#### DATA PROVIDED ####

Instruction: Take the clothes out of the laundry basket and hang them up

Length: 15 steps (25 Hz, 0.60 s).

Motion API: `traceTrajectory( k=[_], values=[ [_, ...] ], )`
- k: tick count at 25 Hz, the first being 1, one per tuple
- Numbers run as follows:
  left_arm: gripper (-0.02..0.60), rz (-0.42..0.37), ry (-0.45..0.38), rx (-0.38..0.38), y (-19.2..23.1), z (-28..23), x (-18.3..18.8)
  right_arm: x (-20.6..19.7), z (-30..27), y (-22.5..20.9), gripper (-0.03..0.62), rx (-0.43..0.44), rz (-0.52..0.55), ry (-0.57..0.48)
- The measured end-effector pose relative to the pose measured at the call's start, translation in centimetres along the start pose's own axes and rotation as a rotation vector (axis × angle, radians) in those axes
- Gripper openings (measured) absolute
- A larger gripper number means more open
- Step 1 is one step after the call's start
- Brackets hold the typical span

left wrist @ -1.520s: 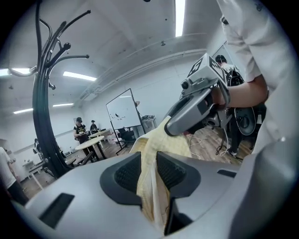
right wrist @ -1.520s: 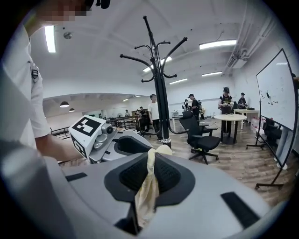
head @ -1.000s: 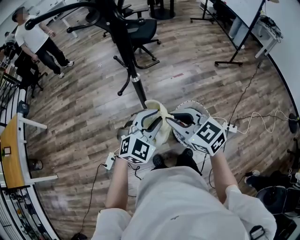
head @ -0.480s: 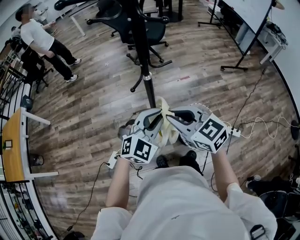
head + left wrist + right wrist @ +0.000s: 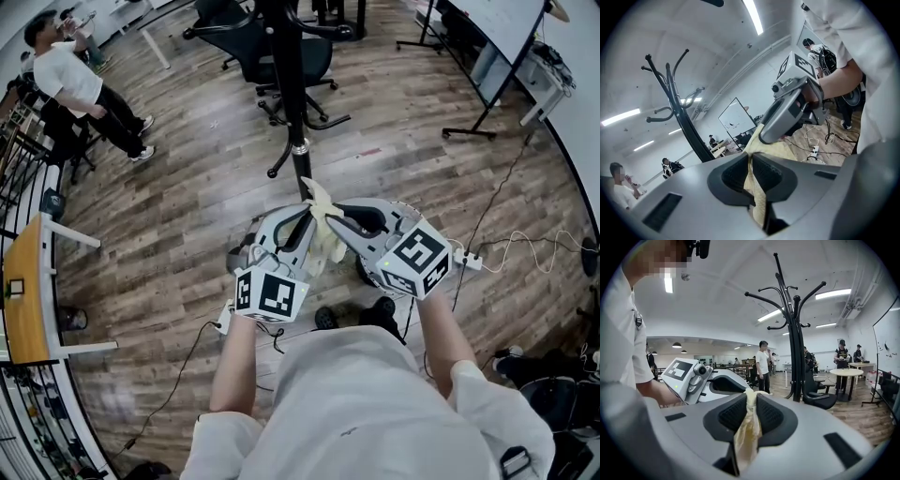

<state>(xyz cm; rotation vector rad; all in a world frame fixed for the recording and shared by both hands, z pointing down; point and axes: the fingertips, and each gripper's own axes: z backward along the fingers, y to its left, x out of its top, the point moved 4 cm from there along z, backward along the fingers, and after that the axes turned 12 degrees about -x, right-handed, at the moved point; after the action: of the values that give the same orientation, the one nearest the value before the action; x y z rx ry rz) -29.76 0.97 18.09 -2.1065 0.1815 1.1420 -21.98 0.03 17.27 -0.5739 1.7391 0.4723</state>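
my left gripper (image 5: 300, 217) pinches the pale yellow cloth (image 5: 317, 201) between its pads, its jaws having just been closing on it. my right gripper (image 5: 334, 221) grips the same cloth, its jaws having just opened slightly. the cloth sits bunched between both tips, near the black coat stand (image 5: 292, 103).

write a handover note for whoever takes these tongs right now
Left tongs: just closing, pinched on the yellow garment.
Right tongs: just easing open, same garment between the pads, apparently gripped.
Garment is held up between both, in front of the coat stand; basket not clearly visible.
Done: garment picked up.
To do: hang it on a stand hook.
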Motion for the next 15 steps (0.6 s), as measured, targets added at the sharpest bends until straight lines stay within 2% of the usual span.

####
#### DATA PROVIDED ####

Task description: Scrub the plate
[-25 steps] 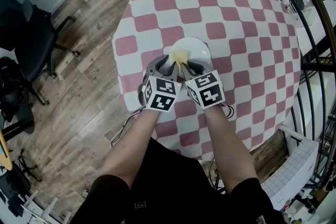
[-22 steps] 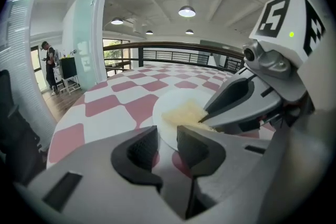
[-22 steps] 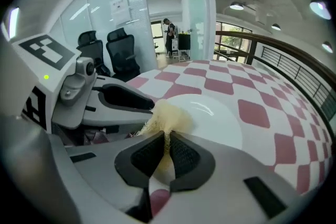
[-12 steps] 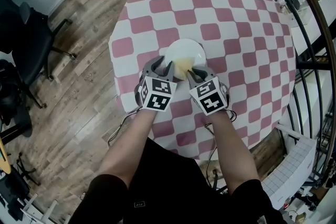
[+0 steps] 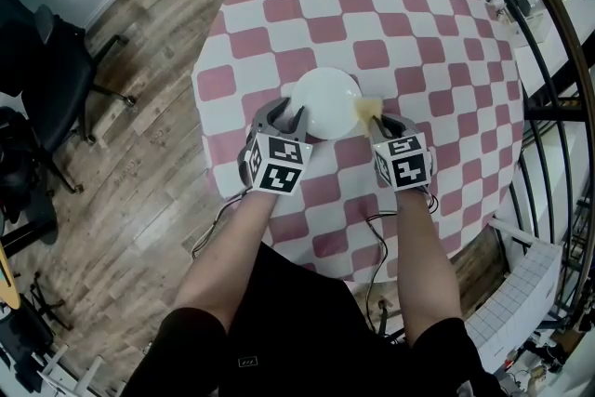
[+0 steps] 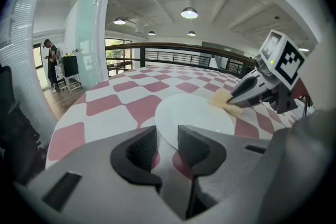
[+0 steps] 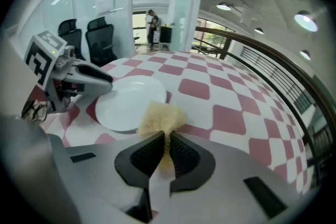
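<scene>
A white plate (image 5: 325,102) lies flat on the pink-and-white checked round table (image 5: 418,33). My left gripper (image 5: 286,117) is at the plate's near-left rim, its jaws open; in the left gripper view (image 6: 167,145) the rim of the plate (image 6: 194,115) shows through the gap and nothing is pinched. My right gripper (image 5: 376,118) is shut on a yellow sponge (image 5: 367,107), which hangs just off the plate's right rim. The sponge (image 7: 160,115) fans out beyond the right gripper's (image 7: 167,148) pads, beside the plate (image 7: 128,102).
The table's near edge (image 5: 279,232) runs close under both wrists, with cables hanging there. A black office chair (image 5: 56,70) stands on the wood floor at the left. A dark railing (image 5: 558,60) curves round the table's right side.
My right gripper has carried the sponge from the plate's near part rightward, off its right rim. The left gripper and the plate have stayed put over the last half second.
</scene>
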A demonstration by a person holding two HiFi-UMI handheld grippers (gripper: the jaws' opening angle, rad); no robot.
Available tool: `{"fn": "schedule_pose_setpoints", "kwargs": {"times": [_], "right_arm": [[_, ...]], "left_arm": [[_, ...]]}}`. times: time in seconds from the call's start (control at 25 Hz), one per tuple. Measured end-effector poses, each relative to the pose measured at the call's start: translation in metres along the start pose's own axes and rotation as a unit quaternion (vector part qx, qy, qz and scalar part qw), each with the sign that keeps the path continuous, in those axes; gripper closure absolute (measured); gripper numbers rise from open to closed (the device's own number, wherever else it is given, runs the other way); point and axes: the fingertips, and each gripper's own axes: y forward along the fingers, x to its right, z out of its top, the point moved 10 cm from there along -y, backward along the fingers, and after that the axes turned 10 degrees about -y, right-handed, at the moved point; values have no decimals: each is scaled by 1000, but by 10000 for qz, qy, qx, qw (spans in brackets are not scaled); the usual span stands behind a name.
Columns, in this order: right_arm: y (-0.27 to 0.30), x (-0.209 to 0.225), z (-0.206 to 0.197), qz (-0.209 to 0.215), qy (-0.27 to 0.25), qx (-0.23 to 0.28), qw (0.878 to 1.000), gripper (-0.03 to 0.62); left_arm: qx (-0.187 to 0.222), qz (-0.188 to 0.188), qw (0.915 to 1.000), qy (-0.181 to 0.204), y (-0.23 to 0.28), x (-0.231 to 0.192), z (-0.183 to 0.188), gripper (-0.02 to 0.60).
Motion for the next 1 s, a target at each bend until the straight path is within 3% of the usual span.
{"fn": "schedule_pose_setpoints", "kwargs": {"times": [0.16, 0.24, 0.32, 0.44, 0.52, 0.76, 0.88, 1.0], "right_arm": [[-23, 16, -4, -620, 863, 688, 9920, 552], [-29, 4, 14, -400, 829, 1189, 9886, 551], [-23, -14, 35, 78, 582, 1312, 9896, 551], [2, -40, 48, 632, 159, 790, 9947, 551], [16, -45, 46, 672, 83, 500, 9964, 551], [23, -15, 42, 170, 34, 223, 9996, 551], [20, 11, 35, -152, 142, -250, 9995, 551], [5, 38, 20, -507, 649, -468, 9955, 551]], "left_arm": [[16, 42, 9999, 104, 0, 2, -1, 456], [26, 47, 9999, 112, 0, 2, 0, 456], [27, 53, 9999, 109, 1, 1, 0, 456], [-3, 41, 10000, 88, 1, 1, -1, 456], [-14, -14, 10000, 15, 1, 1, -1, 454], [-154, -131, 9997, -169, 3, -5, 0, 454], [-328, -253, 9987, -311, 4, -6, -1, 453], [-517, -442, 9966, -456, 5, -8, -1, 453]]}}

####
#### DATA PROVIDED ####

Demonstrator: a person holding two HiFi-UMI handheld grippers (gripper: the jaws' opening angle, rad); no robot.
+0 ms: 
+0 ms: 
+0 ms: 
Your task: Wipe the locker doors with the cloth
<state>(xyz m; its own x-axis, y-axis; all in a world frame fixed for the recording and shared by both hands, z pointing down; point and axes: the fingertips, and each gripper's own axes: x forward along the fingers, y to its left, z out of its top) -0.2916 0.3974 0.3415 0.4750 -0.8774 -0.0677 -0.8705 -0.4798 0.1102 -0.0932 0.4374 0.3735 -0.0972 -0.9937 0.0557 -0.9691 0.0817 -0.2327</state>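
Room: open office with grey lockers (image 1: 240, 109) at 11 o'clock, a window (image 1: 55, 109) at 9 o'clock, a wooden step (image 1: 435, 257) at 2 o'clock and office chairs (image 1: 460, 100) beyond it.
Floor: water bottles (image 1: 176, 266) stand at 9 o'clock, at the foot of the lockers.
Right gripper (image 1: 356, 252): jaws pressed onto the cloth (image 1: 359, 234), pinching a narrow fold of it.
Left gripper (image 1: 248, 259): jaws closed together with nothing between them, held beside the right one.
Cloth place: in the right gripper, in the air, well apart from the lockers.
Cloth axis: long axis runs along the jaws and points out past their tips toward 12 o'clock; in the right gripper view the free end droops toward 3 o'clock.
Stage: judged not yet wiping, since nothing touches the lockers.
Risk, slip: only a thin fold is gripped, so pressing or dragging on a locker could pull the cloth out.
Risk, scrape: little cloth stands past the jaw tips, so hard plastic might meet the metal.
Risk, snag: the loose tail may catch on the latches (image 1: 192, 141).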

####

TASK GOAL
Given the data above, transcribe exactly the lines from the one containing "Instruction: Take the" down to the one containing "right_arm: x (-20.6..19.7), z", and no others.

TASK RESULT
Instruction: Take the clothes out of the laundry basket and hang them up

Length: 15 steps (25 Hz, 0.60 s).

Motion API: `traceTrajectory( k=[_], values=[ [_, ...] ], )`
- k: tick count at 25 Hz, the first being 1, one per tuple
- Numbers run as follows:
  left_arm: gripper (-0.02..0.60), rz (-0.42..0.37), ry (-0.45..0.38), rx (-0.38..0.38), y (-19.2..23.1), z (-28..23), x (-18.3..18.8)
  right_arm: x (-20.6..19.7), z (-30..27), y (-22.5..20.9), gripper (-0.03..0.62), rx (-0.43..0.44), rz (-0.52..0.55), ry (-0.57..0.48)

No part of the exercise is left unanswered.